In 1946 Albert Marsh of Mobile, Alabama, won a hamster as payment for a $1 gambling debt. This hamster came probably from the breeding stock managed by Guy Henry Faget in Carville, Louisiana. At the time, Marsh was a highway engineer but unemployed. After getting his hamsters, he learned to breed them and founded Marsh Enterprises and the Gulf Hamstery, which promoted Syrian hamsters as pets, for laboratory use, and in business schemes. Marsh took advertisements in magazines, comics, and livestock trade journals which praised hamsters as pets and presented the idea that breeding hamsters was a good business investment. In his business, he shipped hamsters to people who would be breeders, then he coordinated the shipment of various breeders' hamsters to other breeders or to laboratories.

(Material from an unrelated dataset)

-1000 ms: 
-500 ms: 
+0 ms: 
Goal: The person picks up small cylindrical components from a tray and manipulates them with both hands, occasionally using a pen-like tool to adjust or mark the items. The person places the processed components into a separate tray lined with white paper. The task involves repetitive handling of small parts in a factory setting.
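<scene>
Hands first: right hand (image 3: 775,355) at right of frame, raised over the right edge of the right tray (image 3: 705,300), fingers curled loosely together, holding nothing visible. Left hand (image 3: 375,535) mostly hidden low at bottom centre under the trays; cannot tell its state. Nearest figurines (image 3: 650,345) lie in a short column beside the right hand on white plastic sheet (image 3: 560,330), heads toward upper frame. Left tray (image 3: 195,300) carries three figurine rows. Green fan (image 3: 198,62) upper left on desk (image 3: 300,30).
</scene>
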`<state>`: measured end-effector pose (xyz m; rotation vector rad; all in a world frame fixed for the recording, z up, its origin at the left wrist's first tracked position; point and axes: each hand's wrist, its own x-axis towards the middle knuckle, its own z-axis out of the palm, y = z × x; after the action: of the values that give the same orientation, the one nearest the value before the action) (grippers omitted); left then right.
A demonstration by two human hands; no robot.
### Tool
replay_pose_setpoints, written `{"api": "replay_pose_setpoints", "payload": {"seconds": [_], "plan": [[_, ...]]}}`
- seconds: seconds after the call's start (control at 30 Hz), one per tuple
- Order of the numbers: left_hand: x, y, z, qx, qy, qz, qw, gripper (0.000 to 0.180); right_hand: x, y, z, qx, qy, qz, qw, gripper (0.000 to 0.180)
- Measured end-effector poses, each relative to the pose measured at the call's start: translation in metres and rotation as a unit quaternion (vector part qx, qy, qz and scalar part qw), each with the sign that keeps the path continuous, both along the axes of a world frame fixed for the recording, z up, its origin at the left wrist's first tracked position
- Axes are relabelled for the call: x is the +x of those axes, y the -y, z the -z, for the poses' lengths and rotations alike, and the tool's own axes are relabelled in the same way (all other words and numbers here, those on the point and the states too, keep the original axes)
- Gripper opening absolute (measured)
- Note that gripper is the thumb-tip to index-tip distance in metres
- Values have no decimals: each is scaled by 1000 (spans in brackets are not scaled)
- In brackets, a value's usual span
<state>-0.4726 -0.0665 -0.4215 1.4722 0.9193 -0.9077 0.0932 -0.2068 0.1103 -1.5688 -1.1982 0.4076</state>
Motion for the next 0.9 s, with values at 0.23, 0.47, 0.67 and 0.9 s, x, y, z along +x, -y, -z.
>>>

Marsh was successful in part because of the professionalism he brought to the art of hamster husbandry. In 1946, Marsh began a campaign to legalize the ownership of hamsters in California, where it was prohibited. On 10 February 1948, with the help of the governor of Alabama and others, Marsh was successful in convincing the California State Department of Agriculture to designate Syrian hamsters as "normally domesticated animals". Also by 1948 Gulf Hamstery employed 18 people including 5 office staff. 1948 was the first publication of Marsh's book The Hamster Manual, which had a distribution of 80,000 copies by its 6th edition in 1951. In 1951 Gulf Hamstery generated in revenue.

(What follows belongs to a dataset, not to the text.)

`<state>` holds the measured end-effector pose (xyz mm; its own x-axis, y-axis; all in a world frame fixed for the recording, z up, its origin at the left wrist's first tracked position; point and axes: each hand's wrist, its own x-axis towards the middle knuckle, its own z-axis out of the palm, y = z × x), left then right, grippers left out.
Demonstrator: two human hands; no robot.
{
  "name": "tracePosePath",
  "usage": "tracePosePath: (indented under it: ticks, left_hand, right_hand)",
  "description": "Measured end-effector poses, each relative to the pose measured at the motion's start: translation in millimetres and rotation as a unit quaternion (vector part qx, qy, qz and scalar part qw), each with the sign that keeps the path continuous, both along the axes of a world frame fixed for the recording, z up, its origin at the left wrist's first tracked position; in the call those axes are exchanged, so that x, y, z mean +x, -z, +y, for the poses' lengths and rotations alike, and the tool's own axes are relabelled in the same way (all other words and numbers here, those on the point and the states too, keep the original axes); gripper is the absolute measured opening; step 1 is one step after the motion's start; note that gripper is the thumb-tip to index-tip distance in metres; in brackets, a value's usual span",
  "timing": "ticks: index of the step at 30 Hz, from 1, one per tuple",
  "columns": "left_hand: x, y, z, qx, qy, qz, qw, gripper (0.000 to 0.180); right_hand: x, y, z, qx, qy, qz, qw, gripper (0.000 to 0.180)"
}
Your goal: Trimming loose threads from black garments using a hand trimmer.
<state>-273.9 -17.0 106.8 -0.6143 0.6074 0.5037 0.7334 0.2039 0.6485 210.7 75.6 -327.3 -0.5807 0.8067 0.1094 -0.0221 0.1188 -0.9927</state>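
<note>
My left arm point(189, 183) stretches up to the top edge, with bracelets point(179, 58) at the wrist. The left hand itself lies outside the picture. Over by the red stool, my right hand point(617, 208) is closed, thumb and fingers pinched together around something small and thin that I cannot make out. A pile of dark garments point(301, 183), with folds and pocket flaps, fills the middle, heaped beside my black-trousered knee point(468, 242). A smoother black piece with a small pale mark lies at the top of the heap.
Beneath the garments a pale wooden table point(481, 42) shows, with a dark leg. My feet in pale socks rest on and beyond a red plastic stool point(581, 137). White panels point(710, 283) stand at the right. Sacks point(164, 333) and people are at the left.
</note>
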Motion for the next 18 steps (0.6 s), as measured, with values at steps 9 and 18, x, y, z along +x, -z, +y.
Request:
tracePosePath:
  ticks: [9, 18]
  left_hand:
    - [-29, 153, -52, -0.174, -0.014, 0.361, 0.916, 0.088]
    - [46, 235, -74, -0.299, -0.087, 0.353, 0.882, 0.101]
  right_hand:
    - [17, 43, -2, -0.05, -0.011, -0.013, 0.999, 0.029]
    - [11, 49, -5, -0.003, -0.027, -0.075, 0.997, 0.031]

The hamstery business peaked from 1948–1951 then profitability dropped to almost nothing in the early 1950s. The market changed when small hamsteries, most of which started with hamsters from Marsh, became available everywhere and satisfied local demand for pet hamsters. Marsh's Gulf Hamstery closed in the 1950s. Marsh later moved to California and operated a quail breedery.

==Related organizations==
Various hamsteries were founded with hamsters from the Gulf Hamstery stock and by using The Hamster Manual as advice. The two largest hamsteries founded in this way were Engle Laboratory Animals and the Lakeview Hamster Colony.

In 1949, 14-year old Everett Engle founded Engle Laboratory Animals based on a Gulf Hamstery order for a male and two female hamsters along with the book. Within two years Engle had a stable business selling hamsters to laboratories. By his mid-twenties hamster husbandry was his full-time job, and his regular clients included Pfizer, Mead Johnson, Dow Chemical Company, and Eli Lilly and Company. In 1961, John F. Kennedy thanked the Engle family for providing hamsters ("Billy" & "Debbie") to Caroline Kennedy. By the 1970s Engle Laborary Animals was delivering 14,000 hamsters per week to laboratories. In 1984 Harlan acquired Engle Laboratories. As of 2009 Engle's three sons have continued their careers as animal breeders for Harlan.

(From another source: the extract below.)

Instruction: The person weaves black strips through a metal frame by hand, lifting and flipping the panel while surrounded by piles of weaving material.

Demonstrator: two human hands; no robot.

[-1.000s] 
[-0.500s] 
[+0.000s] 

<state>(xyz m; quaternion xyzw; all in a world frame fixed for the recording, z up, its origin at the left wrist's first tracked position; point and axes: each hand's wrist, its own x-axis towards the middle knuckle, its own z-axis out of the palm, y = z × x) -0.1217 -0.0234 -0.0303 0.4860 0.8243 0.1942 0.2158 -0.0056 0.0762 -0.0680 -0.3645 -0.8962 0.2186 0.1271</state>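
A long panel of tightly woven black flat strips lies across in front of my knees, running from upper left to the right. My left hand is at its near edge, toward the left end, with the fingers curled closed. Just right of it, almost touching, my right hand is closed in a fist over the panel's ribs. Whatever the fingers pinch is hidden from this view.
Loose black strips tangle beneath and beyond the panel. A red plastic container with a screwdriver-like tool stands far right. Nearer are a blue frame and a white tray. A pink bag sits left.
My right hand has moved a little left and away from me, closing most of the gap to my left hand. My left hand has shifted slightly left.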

Steven Slater founded the Lakeview Hamster Colony. At the time he was an employee of Owens-Illinois and living in New Jersey, and he founded the hamstery after refusing his employer's request that he move with his family to work in another location. Slater's breeding stock of hamsters originated in the Gulf Hamstery. Slater developed a hamster with a defined microbiota by raising it in a sterile environment, and he also introduced other innovations in laboratory hamster breeding. In 1969 he sold Lakeview to Charles River Laboratories.